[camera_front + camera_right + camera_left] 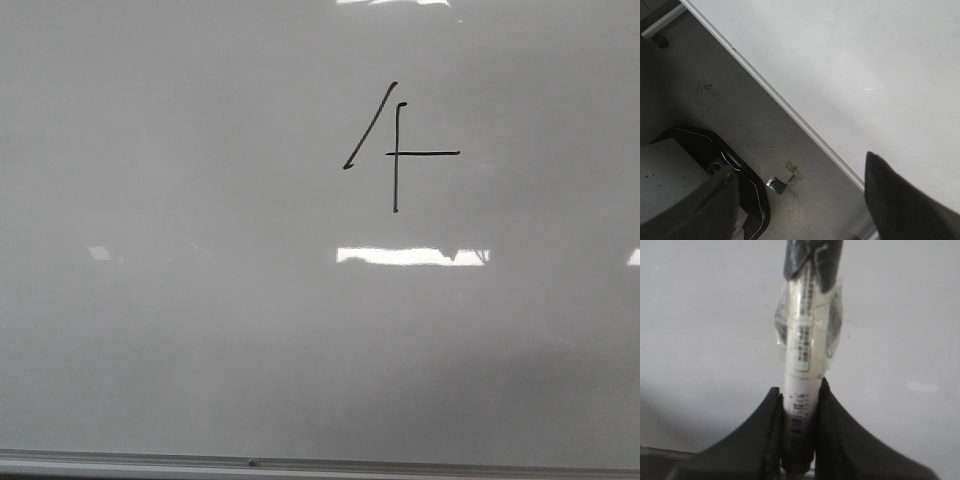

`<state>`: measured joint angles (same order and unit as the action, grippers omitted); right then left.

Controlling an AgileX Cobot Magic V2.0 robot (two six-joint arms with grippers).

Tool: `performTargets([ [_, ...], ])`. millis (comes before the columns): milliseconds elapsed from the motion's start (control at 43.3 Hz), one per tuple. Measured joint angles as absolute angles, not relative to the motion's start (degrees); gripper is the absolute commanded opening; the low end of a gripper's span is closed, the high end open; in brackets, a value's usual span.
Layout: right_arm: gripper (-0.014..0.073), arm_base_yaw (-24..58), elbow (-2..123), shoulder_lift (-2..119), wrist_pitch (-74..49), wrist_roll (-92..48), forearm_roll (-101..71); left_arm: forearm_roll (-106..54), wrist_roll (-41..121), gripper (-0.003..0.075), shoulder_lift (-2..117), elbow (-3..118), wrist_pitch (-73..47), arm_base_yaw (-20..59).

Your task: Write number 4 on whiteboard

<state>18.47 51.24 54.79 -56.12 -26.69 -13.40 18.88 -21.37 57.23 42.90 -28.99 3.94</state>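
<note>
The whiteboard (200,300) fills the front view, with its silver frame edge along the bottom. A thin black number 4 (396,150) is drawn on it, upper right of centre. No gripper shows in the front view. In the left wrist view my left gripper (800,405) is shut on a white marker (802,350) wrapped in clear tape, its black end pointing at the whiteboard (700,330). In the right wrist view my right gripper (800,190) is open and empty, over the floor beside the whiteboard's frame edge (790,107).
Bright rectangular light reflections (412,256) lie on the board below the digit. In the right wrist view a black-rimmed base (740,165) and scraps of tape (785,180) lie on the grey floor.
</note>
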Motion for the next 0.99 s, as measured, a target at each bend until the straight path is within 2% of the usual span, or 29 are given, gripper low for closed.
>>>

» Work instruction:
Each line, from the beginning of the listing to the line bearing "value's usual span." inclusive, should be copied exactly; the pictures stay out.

» Task output:
[camera_front + camera_right + camera_left] 

`<state>`: measured joint angles (same order and unit as the action, grippers omitted); right then left.

Controlling an AgileX Cobot Magic V2.0 robot (two six-joint arms with grippers).

Tool: `performTargets([ [_, ...], ])`. millis (comes before the columns): milliseconds elapsed from the motion's start (control at 43.3 Hz), one per tuple. Measured joint angles as absolute angles, not relative to the motion's start (degrees); gripper is the absolute commanded opening; the low end of a gripper's span is closed, the high end open; in brackets, a value's usual span.

The exercise has been finished.